When understanding these two types of memory, I often wanted to compare them to the previously mentioned heap and stack memory. However, in reality, main memory and working memory don’t have a direct connection with heap and stack memory.

Back to the main topic, we can use a simple abstract diagram to understand the Java Memory Model:

Java Memory Model Abstract Diagram

From the diagram above, we can see that assuming there are three threads: Thread1, Thread2, and Thread3. During their execution, they all perform some operations on the variable a.

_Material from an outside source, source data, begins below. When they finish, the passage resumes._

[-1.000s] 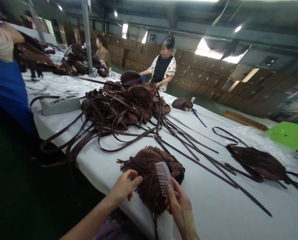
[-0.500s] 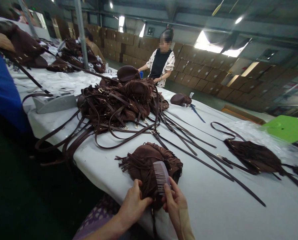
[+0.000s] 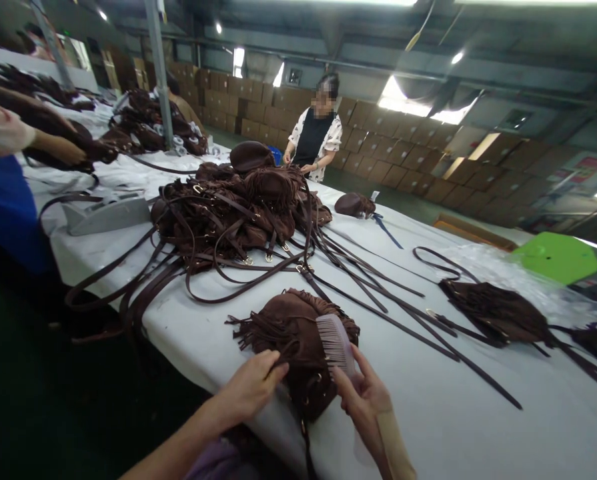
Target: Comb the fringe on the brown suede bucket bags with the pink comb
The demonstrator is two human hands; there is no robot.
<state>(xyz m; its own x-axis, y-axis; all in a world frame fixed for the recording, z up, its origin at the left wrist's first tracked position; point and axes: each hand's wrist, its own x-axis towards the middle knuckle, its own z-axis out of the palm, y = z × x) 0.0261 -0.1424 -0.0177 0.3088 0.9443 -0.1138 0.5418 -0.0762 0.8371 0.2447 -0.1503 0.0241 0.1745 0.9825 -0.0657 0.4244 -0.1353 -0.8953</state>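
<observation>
A dark brown fringed bag lies on the white-covered table in front of me. My left hand is closed at the bag's left side, pinching some of its fringe strands between thumb and fingers. In my right hand is a pale comb, held by its back edge. Its teeth point left, over the bag's middle. Small gold rings show on the bag's lower part, and a strap hangs from it over the table's near edge.
A heap of brown bags with long straps lies beyond. Another bag is at the right, near plastic wrap and a green board. A grey metal post rises at the left. Co-workers stand at the left and far side.
My left hand has moved left and up, drawing fringe away from the bag's middle. The comb has shifted right with my right hand. The co-worker's arm at the left reaches further in.
</observation>
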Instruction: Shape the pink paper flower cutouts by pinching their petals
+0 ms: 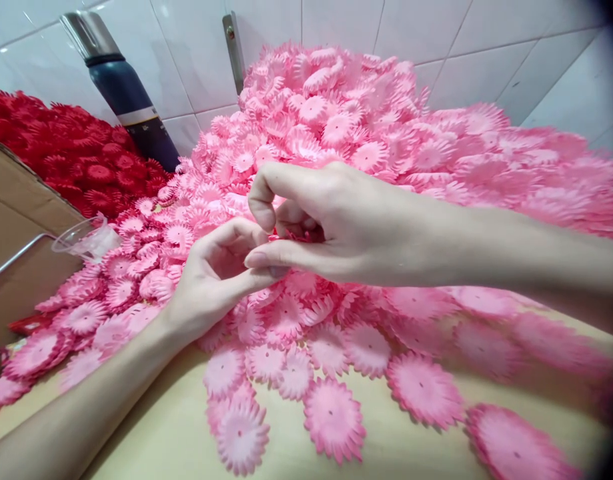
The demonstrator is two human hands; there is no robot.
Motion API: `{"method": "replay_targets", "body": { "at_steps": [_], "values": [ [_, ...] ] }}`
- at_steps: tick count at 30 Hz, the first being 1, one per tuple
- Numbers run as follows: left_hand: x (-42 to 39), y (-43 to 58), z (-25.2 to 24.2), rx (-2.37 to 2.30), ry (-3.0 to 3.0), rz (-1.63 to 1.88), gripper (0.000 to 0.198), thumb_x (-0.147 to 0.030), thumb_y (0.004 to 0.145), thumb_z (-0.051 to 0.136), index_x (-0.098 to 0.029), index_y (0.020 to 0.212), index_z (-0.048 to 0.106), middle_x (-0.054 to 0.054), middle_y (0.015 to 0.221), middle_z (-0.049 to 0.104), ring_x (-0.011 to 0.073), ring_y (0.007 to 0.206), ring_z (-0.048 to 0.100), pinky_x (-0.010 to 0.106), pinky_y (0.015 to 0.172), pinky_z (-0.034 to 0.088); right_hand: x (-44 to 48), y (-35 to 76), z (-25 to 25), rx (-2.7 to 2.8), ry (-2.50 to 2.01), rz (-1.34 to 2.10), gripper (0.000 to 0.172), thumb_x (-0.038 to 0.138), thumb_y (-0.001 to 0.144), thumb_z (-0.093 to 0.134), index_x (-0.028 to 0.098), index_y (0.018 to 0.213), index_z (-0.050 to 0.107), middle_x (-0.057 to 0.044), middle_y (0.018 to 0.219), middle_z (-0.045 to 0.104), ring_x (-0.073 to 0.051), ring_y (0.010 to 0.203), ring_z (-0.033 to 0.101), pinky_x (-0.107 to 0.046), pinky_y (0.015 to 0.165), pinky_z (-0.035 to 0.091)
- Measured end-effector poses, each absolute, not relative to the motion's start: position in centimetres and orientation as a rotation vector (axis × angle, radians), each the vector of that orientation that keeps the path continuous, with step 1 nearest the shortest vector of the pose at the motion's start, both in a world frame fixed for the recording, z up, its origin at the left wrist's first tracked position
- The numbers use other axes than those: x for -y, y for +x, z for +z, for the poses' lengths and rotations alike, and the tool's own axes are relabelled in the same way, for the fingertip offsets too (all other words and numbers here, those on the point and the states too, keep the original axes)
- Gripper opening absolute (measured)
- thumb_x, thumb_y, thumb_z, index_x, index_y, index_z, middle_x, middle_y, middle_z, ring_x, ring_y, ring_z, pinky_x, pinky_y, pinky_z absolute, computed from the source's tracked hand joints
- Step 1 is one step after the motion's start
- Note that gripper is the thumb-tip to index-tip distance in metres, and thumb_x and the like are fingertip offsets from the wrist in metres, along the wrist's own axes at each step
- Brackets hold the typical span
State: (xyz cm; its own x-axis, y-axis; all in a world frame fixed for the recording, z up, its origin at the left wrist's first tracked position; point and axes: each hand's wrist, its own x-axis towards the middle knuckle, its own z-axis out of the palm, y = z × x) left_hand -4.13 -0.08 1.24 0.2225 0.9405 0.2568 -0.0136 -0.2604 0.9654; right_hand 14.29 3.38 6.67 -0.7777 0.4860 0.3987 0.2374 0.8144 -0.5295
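Note:
My left hand (213, 270) and my right hand (331, 223) meet in front of a big heap of pink fabric flower petals (336, 127). The thumb and fingers of my left hand are curled together, and its thumb tip touches the thumb of my right hand. My right hand is closed with its fingers bent inward. A bit of pinkish red shows between its fingers, but I cannot tell whether it is held or lies behind. What the fingertips pinch is hidden. Below the hands lie several loose round petals with fringed edges and a small centre hole, such as one pink petal disc (333, 417).
A dark blue flask (131, 100) leans at the back left beside a red petal heap (81, 157). A cardboard box (21, 233) and a clear plastic cup (89, 239) stand at left. White wall tiles (436, 40) rise behind the pale tabletop (166, 427).

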Motion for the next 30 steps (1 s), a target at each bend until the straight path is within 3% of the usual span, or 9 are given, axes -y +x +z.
{"method": "replay_targets", "body": {
  "at_steps": [8, 12, 20, 26, 30],
  "values": [
    [0.1, -4.7, 1.0, -0.899, 1.575, 1.208, 0.009, -0.018, 0.075, 0.078, -0.024, 0.082, 0.078, 0.000, 0.079, 0.074, 0.0130, 0.073, 0.067, 0.023, 0.072, 0.055, -3.3, 14.3, 6.9, 2.481, -0.639, 0.507, 0.021, 0.026, 0.092, 0.058, 0.019, 0.084, 0.041, 0.008, 0.069, 0.052, -0.004, 0.063, 0.049, -0.018, 0.055, 0.036],
    [-0.1, -4.8, 1.0, -0.963, 1.672, 1.230, 0.007, -0.024, 0.075, 0.078, -0.026, 0.082, 0.079, 0.000, 0.079, 0.075, 0.0140, 0.070, 0.067, 0.023, 0.066, 0.054, -4.0, 14.5, 6.5, 2.524, -0.554, 0.443, 0.024, 0.036, 0.093, 0.057, 0.017, 0.090, 0.043, 0.006, 0.075, 0.054, -0.005, 0.067, 0.051, -0.017, 0.055, 0.036],
    [0.0, -4.3, 1.1, -1.045, 1.654, 1.284, 0.008, -0.027, 0.076, 0.078, -0.021, 0.081, 0.075, 0.000, 0.079, 0.073, 0.0121, 0.069, 0.066, 0.020, 0.065, 0.055, -4.3, 14.8, 6.6, 2.568, -0.517, 0.411, 0.015, 0.022, 0.089, 0.063, 0.014, 0.095, 0.051, 0.004, 0.073, 0.053, -0.007, 0.070, 0.052, -0.020, 0.058, 0.037],
    [0.1, -3.8, 0.9, -0.990, 1.619, 1.312, 0.006, -0.023, 0.078, 0.077, -0.026, 0.083, 0.075, -0.003, 0.080, 0.071, 0.0093, 0.073, 0.065, 0.016, 0.069, 0.055, -4.1, 14.6, 6.8, 2.581, -0.561, 0.366, 0.015, 0.022, 0.088, 0.063, 0.013, 0.097, 0.054, 0.004, 0.072, 0.054, -0.008, 0.068, 0.051, -0.020, 0.057, 0.036],
    [-0.1, -4.1, 0.7, -0.968, 1.560, 1.341, 0.006, -0.024, 0.081, 0.074, -0.027, 0.086, 0.074, -0.002, 0.084, 0.070, 0.0111, 0.078, 0.066, 0.019, 0.073, 0.056, -4.0, 14.5, 6.9, 2.565, -0.582, 0.348, 0.009, 0.013, 0.086, 0.062, 0.011, 0.094, 0.057, 0.001, 0.076, 0.059, -0.008, 0.068, 0.052, -0.021, 0.057, 0.036]
  ]
}}
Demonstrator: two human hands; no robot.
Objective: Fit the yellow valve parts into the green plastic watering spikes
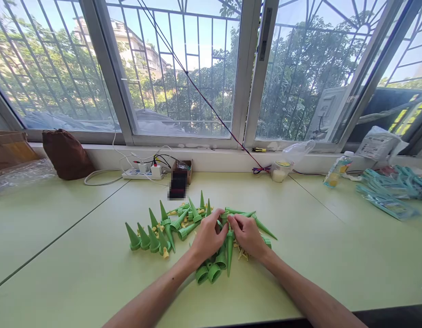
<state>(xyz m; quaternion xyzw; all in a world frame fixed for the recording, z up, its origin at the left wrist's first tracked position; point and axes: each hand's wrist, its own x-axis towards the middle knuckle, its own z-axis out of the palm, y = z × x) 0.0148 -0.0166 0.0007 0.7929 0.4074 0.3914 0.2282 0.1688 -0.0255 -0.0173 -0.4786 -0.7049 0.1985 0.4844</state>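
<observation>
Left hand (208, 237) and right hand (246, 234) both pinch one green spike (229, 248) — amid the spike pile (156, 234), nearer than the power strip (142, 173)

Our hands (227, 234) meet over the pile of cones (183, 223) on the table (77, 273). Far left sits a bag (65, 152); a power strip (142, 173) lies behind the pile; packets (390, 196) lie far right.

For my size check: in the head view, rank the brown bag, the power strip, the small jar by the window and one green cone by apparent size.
1. brown bag
2. power strip
3. small jar and green cone: look alike; the cone is nearer, so unranked.
</observation>
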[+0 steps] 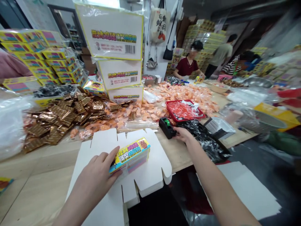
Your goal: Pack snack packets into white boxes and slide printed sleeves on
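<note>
Gripping the box (132,157) by its left end with the left hand (100,168), over white card (158,153), long axis slanted away rightward, roughly toward the dispenser (167,129); meeting the dispenser's near end with the right hand (182,134), fingers bent, impossible to tell whether pinching.

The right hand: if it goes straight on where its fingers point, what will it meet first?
The black tape dispenser; the right hand seems to touch its near end.
</note>
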The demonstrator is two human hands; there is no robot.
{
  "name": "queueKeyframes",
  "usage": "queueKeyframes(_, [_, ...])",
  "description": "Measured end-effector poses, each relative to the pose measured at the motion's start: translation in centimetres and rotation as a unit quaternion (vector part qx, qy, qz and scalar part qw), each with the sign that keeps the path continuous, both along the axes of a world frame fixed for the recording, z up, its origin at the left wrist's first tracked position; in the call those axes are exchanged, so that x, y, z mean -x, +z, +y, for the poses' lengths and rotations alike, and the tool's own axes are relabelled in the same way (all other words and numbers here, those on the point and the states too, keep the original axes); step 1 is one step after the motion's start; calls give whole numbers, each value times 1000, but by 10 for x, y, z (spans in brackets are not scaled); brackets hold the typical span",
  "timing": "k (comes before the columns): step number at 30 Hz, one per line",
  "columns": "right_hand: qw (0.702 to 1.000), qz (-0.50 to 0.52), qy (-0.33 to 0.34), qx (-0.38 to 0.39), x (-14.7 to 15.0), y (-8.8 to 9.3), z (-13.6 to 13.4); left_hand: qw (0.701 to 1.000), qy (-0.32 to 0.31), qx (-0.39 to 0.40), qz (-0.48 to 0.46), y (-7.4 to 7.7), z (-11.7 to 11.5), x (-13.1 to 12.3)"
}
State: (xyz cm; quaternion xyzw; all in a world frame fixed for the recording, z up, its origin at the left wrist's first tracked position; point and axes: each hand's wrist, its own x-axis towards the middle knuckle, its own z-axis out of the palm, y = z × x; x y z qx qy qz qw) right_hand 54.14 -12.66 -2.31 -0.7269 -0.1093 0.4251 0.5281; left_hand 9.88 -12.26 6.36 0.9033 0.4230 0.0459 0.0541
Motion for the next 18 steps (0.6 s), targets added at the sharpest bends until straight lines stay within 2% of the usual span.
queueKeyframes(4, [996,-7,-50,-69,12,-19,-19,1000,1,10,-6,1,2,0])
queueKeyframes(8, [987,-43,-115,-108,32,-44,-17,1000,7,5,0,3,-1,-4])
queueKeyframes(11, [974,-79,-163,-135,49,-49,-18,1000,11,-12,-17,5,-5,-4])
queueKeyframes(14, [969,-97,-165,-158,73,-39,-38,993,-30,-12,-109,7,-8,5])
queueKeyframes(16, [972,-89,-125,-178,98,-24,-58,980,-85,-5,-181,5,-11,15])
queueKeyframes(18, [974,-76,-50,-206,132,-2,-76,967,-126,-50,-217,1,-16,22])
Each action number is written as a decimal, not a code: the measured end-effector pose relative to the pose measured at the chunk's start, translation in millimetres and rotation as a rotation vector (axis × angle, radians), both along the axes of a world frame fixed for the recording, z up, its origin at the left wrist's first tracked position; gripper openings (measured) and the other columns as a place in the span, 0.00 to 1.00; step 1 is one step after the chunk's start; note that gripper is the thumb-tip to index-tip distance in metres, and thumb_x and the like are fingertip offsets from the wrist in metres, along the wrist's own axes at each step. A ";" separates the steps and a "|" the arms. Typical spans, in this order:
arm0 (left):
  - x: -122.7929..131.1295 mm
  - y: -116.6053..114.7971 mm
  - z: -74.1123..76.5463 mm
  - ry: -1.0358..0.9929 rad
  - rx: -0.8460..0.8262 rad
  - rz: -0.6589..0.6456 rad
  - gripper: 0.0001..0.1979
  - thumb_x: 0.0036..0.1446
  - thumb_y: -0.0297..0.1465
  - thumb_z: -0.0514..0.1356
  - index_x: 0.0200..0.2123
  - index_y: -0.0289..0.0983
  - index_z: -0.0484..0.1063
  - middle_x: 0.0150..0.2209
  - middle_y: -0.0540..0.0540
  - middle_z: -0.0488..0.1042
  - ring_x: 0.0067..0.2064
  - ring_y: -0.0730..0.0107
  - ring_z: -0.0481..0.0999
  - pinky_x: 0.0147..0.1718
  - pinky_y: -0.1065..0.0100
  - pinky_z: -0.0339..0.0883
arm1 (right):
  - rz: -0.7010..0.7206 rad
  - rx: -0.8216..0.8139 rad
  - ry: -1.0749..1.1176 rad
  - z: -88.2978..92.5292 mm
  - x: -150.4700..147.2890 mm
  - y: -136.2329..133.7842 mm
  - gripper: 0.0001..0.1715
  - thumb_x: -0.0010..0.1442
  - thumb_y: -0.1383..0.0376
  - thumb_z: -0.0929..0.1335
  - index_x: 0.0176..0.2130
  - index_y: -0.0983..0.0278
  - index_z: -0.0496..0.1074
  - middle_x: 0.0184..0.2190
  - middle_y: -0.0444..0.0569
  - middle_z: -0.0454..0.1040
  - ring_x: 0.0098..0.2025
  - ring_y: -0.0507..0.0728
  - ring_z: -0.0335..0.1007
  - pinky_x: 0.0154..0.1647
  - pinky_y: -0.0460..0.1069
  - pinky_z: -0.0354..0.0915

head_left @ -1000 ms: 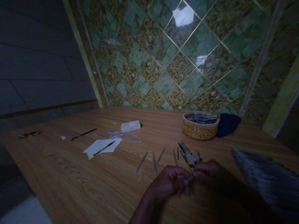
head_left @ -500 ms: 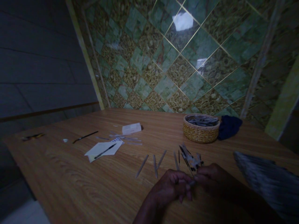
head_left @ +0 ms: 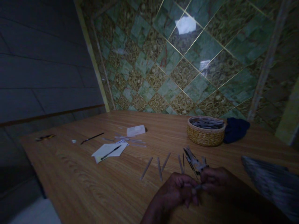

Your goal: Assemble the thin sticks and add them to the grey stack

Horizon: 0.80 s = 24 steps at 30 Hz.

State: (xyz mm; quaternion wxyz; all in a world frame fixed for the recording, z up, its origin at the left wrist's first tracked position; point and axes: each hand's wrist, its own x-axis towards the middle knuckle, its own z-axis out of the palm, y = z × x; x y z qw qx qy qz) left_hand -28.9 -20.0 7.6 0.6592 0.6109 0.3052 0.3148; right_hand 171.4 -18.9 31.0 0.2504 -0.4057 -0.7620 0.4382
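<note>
My left hand (head_left: 178, 191) is low over the front of the table, fingers curled and pinched on a small grey piece (head_left: 198, 187). It looks like the end of a thin rolled stick, but dim light and blur hide its kind. From the other side my right hand (head_left: 218, 180) is closed at the same piece, its fingertips in shadow. Just beyond the hands lies a loose bunch of grey and black sticks (head_left: 192, 158). To the left, several separate grey sticks (head_left: 146, 168) lie spread on the wood.
A woven basket (head_left: 205, 136) full of grey sticks stands at the back right beside dark blue cloth (head_left: 237, 129). Left of centre are white paper (head_left: 106, 150) with a pen (head_left: 111, 152), thin strips and a small white box (head_left: 135, 130). A grey striped bundle (head_left: 271, 180) lies at right.
The view has turned slightly left, so everything sits further right in the picture. My fingertips are a little further apart, and more of the grey piece shows between them.
</note>
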 end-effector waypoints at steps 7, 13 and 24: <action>1.1 0.9 -3.5 -0.006 0.002 0.039 0.11 0.46 0.31 0.62 0.34 0.31 0.75 0.23 0.47 0.75 0.17 0.80 0.65 0.18 0.77 0.56 | -0.048 0.088 -0.118 -5.1 0.4 1.9 0.19 0.59 0.56 0.59 0.22 0.64 0.61 0.18 0.41 0.61 0.19 0.49 0.57 0.19 0.44 0.51; 3.0 1.9 -2.8 -0.053 -0.043 0.059 0.13 0.44 0.33 0.65 0.32 0.31 0.74 0.23 0.46 0.75 0.17 0.80 0.65 0.18 0.76 0.57 | -0.058 0.090 -0.052 -1.8 0.1 1.9 0.13 0.54 0.59 0.63 0.23 0.64 0.64 0.20 0.41 0.63 0.22 0.50 0.59 0.22 0.45 0.54; 11.5 -6.7 6.6 0.022 0.179 0.234 0.12 0.39 0.33 0.67 0.27 0.31 0.73 0.22 0.53 0.64 0.25 0.78 0.59 0.25 0.74 0.52 | -0.057 -0.057 0.041 -15.1 4.7 8.6 0.21 0.55 0.50 0.61 0.23 0.64 0.63 0.18 0.41 0.64 0.17 0.49 0.61 0.16 0.43 0.54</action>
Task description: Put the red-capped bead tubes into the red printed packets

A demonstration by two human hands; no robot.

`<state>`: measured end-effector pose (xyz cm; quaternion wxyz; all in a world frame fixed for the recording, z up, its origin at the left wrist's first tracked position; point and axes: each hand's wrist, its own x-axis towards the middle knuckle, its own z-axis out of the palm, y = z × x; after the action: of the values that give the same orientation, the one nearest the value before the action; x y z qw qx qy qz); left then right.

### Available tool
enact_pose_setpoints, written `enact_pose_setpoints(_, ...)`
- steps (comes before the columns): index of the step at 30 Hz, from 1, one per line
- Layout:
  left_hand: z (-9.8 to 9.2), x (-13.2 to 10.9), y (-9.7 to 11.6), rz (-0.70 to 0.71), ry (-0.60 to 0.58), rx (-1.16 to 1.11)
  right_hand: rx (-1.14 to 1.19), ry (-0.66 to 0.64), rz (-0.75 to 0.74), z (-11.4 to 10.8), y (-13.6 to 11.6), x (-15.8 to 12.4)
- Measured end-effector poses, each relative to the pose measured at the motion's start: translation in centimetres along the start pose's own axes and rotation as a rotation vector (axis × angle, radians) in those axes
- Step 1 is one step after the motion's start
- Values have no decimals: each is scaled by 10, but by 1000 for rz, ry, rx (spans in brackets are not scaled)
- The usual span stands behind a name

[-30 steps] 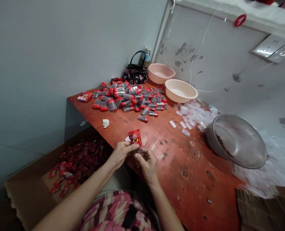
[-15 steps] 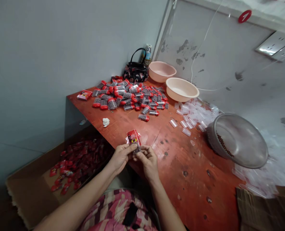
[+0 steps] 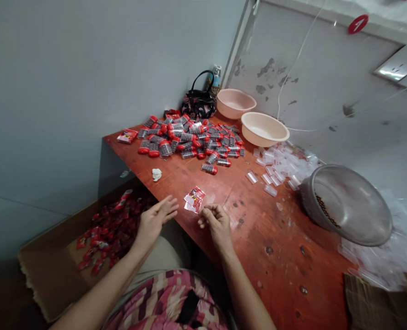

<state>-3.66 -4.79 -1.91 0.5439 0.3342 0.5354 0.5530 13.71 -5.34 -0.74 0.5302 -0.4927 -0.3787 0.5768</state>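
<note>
My left hand is held out past the table edge, fingers stretched and apart, holding nothing. A shiny red-and-silver packet shows over the cardboard box, clear of that hand. Close to the corner of a few printed red cards on the tabletop is my right hand. Its fingers are curled in with the thumb against them; whether anything is between them is hidden. Beyond the cards lies a heap of clear tubes with red caps and dark filling.
Left below the table, a cardboard box holds many red packets. Clear empty tubes lie by a grey basin with small brown beads. Two pale basins, a handbag and crumpled white tissue are on the red table.
Both hands held a red-carded packet of dark beads together. Now they are apart: the left has moved left and opened, the packet is out of them, and the cards on the table are uncovered.
</note>
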Motion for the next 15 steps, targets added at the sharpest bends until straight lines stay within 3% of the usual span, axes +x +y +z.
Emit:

These operations are based on the regulations provided by the JMM:

  • All variables are stored in main memory.
  • Each thread has its own independent working memory, which stores copies of the variables used by that thread (a copy of the variable from main memory).
  • All operations on shared variables by a thread must be performed in its own working memory; it cannot read or write directly from main memory.
  • Threads cannot directly access variables in the working memory of other threads; the transfer of variable values between threads must be done through main memory.

In other words, if a thread wants to operate on variable a, it must first obtain a copy of a from main memory, then modify this copy in its own local memory (working memory). After the modification is complete, the “new version of a” in the local memory is updated back to main memory.

After explaining all this, how does it relate to visibility? Let’s look at the diagram below:

Communication Between Threads

In the diagram, initially, both Thread1 and Thread2 obtain a copy of the shared variable a from main memory: a1 and a2, with initial values satisfying a1 = a2 = a = 0. As thread operations proceed, Thread2 changes the value of a2 to 1. Due to the invisibility between threads, a1 and a2 end up with inconsistent values. To solve this problem, Thread2 needs to synchronize its modified a2 back to main memory (as shown by the red arrow), and then refresh it to Thread1 through main memory. This is how the Java Memory Model synchronizes variables between threads.

In summary, visibility means that in different threads, a modification to the value of a shared variable by one thread can be promptly seen by other threads. For Thread1’s modification to the shared variable to be promptly seen by Thread2, the following two steps must occur:

    1. Flush the updated shared variable in Working Memory 1 back to main memory.
    1. Update the latest value of the shared variable from main memory to Working Memory 2.

Instruction Reordering

In a multithreaded environment, besides the invisibility caused by each thread’s local working memory, instruction reordering can also affect the semantics and results of inter-thread execution to some extent. So, what is reordering?

There’s an old saying, “What you see is what you get,” but in computer program execution, that’s not the case. To improve program performance, compilers or processors may optimize the execution order of programs, making the actual execution sequence different from the code’s written sequence.

// written sequence
int B = 2; // 1
int A = 1; // 2
int C = A + B; // 3

// actual execution sequence
int A = 1; // 1
int B = 2; // 2
int C = A + B; // 3

Program reordering can be divided into the following categories:

  • Compiler Optimizations (Compiler Reordering)
  • Instruction-Level Parallelism (Processor Reordering)
  • Memory System Reordering (Processor Reordering)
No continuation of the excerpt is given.